● **TASK TO CARRY OUT**
The stretch wanted below opens at the line containing "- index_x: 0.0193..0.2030" and closes at the line containing "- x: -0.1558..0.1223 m". Please return it exactly, with no other lines.

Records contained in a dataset
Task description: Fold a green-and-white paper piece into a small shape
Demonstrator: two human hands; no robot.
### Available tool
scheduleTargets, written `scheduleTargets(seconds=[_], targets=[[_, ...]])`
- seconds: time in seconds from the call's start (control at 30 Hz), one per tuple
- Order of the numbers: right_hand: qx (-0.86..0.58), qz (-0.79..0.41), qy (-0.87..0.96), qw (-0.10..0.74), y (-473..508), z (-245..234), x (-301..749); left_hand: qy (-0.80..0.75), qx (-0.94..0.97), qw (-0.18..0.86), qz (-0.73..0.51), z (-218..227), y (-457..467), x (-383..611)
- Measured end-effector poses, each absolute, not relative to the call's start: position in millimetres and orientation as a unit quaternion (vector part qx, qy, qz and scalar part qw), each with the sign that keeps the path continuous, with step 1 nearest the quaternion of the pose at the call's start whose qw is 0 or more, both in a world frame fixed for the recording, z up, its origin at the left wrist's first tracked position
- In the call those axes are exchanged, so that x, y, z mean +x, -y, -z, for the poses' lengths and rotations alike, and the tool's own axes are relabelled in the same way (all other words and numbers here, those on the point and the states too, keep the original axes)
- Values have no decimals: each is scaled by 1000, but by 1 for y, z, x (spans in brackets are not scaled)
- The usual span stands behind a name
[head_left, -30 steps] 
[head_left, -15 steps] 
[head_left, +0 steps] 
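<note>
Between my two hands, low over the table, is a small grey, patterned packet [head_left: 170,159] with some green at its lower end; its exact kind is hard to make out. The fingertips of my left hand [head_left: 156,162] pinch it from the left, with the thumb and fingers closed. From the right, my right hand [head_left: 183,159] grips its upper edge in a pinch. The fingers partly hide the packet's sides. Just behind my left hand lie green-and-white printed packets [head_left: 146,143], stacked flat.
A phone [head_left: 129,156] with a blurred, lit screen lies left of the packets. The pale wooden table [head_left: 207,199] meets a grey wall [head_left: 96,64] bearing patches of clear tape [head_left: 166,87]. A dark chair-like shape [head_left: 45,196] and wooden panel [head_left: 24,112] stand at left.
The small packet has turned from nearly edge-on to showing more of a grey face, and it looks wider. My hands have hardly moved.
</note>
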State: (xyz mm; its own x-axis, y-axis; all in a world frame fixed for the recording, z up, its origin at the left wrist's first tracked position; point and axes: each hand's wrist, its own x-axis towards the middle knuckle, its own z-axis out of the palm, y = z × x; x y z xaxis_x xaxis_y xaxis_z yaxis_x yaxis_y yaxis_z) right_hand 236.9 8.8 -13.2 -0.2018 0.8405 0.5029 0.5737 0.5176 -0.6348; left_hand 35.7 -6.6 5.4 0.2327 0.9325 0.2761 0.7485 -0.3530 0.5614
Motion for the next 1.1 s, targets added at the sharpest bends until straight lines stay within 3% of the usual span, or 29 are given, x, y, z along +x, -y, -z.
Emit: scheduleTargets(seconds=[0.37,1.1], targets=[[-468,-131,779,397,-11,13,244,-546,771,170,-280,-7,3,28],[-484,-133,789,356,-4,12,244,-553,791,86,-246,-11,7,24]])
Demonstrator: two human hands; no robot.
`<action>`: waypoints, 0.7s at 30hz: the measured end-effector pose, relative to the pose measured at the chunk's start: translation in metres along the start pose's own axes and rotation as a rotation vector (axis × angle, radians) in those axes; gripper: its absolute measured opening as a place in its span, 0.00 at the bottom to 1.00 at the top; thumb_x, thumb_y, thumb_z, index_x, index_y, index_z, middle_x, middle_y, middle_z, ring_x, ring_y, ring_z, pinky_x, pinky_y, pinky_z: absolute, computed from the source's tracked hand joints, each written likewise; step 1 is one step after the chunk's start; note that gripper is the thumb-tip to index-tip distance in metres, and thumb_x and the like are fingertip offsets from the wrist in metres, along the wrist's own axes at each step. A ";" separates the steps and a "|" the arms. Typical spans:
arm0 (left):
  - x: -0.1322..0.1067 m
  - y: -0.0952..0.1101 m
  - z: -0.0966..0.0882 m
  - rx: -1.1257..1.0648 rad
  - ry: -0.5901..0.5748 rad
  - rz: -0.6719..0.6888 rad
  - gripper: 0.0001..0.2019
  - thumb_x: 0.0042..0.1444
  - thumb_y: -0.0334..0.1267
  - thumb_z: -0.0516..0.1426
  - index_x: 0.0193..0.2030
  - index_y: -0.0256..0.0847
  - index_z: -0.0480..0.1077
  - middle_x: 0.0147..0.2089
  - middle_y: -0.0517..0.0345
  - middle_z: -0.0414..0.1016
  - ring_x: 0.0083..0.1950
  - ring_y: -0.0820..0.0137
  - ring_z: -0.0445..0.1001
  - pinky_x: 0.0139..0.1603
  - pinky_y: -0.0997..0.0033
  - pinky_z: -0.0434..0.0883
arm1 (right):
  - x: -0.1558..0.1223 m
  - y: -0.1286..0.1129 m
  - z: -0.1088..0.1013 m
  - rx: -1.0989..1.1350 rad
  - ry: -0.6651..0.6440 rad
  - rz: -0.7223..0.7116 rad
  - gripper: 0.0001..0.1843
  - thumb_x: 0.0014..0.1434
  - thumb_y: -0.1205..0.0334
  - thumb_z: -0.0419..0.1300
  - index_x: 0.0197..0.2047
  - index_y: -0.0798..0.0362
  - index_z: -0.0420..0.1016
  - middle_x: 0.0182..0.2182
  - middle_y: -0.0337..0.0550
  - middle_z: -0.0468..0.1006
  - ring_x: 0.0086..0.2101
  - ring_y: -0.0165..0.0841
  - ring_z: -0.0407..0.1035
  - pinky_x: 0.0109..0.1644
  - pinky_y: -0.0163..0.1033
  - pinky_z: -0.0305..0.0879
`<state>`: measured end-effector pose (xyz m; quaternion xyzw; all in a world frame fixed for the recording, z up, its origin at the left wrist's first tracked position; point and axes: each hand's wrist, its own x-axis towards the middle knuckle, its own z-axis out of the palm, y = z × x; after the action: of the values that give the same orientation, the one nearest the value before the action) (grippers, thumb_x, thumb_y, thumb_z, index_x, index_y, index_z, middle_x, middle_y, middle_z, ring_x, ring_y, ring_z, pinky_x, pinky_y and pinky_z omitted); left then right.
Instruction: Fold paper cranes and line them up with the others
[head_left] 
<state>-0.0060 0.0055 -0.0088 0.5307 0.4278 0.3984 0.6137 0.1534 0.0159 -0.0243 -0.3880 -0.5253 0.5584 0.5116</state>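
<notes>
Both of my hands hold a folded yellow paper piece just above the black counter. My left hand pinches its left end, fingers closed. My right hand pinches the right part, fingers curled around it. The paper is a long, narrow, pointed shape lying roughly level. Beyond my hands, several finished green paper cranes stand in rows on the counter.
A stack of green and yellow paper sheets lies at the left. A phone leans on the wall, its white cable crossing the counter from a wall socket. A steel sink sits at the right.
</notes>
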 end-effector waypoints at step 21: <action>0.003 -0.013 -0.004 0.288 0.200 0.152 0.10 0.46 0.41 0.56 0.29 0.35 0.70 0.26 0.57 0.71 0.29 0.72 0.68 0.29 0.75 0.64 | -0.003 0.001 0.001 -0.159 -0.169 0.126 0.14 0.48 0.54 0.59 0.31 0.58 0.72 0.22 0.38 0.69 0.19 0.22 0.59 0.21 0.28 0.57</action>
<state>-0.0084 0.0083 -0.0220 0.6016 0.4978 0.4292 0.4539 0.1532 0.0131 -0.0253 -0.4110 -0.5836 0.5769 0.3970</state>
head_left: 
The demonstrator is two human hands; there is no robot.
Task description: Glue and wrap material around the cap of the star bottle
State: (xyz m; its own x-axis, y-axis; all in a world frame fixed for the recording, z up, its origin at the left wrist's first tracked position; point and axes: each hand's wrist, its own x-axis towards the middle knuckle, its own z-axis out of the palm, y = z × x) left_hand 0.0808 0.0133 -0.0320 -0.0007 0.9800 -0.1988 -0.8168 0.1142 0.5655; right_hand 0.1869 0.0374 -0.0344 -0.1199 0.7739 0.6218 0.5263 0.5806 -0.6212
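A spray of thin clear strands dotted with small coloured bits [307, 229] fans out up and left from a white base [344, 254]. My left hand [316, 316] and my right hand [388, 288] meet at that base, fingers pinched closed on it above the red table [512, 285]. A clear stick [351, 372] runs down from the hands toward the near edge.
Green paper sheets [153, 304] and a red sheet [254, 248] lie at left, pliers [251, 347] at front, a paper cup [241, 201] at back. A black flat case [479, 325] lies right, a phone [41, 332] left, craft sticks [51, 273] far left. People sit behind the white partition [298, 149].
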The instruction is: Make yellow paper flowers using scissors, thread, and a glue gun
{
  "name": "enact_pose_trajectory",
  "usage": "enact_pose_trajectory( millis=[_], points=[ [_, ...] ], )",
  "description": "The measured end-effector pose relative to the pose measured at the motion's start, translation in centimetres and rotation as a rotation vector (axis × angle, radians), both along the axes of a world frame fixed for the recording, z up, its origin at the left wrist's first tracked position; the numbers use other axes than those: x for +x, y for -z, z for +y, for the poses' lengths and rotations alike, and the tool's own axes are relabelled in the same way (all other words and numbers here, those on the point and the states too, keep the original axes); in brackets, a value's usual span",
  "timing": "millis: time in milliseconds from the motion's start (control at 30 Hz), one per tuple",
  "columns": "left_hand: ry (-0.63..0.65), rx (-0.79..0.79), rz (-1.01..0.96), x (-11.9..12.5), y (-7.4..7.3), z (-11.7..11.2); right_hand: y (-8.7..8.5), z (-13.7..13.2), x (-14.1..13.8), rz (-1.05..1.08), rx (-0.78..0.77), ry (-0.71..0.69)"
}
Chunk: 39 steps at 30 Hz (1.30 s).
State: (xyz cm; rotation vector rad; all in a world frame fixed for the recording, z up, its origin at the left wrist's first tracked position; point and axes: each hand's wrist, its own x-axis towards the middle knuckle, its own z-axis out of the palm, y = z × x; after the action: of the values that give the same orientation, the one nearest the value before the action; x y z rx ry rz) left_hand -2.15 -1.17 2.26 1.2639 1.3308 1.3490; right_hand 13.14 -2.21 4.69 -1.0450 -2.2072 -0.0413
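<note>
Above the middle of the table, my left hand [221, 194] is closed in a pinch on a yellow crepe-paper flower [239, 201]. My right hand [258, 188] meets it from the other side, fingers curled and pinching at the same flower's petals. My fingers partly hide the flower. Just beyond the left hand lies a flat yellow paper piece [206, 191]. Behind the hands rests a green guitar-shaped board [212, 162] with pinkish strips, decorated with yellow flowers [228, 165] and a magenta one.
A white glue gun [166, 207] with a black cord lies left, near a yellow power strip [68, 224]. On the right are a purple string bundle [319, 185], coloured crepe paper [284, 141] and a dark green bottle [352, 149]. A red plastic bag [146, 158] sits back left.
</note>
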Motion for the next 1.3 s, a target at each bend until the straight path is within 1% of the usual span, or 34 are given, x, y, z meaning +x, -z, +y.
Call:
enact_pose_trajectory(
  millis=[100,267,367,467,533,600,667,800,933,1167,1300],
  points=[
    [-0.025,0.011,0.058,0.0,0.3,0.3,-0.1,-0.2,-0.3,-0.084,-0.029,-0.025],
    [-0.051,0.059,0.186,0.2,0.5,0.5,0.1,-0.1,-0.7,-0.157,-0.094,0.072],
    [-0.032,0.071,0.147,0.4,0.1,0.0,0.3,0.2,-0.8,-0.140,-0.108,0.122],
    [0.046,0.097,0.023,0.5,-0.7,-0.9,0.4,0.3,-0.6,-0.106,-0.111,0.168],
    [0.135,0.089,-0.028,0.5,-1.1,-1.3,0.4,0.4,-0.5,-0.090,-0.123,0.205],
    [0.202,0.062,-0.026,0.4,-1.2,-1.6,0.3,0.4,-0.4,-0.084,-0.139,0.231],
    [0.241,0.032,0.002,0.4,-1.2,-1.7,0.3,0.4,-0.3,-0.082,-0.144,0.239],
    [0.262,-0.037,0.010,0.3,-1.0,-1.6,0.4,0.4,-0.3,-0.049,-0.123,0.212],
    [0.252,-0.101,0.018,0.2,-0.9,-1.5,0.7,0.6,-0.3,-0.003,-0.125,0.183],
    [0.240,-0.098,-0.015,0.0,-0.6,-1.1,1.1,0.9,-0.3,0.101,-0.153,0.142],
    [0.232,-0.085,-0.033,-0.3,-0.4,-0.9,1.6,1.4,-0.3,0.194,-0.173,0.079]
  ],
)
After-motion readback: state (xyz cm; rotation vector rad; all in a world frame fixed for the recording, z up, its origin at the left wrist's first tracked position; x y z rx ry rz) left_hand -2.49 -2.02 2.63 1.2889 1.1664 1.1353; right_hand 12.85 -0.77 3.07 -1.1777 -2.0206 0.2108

● **SOLUTION TO THIS EXERCISE**
  - index_x: 0.0193..0.2030
  - index_y: -0.0256..0.0847
  - index_z: -0.0480..0.1077
  - middle_x: 0.0147..0.2089
  - middle_y: -0.0517..0.0345
  - middle_z: -0.0414..0.1016
  - ring_x: 0.0083..0.1950
  - ring_y: -0.0820..0.0137
  - ring_z: -0.0445..0.1001
  - pinky_x: 0.0139..0.1603
  - pinky_y: -0.0997..0.0033
  - pinky_z: -0.0434..0.0883
arm1 (right):
  - x: -0.1558..0.1223 m

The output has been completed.